Güzel bir Cumartesi sabahında muhabir arkadaşım İlkyaz (Savaş) ile birlikte Edirne Kent Müzesi'ni gezip izlenimlerimizi GÜNDEM okurlarına aktaralım diyerek yola koyulduk. Selimiye Camii'nin hemen sol tarafında bulunan tarihi Hafızağa Konağı'na geldiğimizde, Edirne tarihindeki yolculuğumuza başladık. Bizi güler yüzlü müze görevlisi karşıladı. Müzeyi gezmek ve izlenimlerimizi yazmak istediğimizi söylediğimiz görevli, sembolik 1 lira karşılığında bize bir sesli yönlendirme aygıtı verdi. Nihal ÖZOCAK'ın izlenimleri bu haberde.
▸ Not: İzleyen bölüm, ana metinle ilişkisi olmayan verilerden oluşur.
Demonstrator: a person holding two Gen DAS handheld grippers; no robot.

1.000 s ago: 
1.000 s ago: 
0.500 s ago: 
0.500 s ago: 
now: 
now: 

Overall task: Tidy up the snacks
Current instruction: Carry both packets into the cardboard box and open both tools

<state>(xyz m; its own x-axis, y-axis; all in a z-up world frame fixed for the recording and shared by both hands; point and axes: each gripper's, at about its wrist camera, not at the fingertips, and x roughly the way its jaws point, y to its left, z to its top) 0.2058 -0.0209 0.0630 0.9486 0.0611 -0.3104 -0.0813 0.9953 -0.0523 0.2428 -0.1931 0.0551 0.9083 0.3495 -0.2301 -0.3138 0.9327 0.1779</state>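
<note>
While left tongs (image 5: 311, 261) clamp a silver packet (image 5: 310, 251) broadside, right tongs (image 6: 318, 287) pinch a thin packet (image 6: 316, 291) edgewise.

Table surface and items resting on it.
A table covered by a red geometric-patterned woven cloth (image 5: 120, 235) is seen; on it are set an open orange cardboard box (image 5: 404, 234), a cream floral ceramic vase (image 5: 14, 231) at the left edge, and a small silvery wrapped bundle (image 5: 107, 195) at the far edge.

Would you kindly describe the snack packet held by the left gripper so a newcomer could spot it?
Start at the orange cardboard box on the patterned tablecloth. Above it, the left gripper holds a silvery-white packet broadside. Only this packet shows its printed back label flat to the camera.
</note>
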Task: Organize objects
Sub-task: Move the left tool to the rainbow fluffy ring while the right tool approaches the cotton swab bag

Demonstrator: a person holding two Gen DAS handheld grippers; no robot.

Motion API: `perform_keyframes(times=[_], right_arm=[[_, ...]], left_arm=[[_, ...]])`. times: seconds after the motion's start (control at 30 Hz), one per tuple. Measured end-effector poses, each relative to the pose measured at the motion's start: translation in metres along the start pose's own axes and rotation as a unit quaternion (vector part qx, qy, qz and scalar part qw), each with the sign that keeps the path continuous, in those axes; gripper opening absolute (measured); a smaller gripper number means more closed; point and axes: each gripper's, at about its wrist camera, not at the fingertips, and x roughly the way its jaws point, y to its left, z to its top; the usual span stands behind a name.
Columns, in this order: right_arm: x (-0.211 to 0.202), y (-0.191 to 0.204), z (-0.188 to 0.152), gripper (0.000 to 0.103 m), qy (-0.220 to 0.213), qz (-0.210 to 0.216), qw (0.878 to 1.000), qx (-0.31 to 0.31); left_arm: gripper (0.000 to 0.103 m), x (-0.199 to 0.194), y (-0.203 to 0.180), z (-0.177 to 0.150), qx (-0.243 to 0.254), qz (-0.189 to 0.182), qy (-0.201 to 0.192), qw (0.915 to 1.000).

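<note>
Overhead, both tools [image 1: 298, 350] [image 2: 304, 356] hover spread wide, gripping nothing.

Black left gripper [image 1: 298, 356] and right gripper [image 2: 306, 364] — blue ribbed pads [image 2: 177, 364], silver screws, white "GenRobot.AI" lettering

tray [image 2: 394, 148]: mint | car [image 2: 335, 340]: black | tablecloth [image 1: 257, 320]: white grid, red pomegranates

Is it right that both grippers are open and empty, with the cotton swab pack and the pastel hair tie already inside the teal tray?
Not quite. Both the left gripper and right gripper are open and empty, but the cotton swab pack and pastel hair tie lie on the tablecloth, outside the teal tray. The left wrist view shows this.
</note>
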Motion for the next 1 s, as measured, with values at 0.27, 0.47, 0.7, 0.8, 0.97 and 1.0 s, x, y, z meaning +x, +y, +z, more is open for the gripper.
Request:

Bu müze Edirne'nin belleği
TAKİP ET Google News ile Takip Et

Edirne Belediye Başkanı Recep Gürkan'ın Belediye Başkanlığı seçimlerinde vaat ettiği projelerinden birisi de; 'Edirne Kent Müzesi'nin kurulmasıydı. Seçimden sonra, Belediye Başkanı Gürkan'ın girişimleriyle Hafızağa Konağı, Edirne Valiliği'nden Edirne Belediyesi'ne devredildi ve yaklaşık 20 ay süren çalışmalar sonucunda 'Edirne Kent Müzesi' 5 Mayıs 2017 tarihinde hizmete girdi.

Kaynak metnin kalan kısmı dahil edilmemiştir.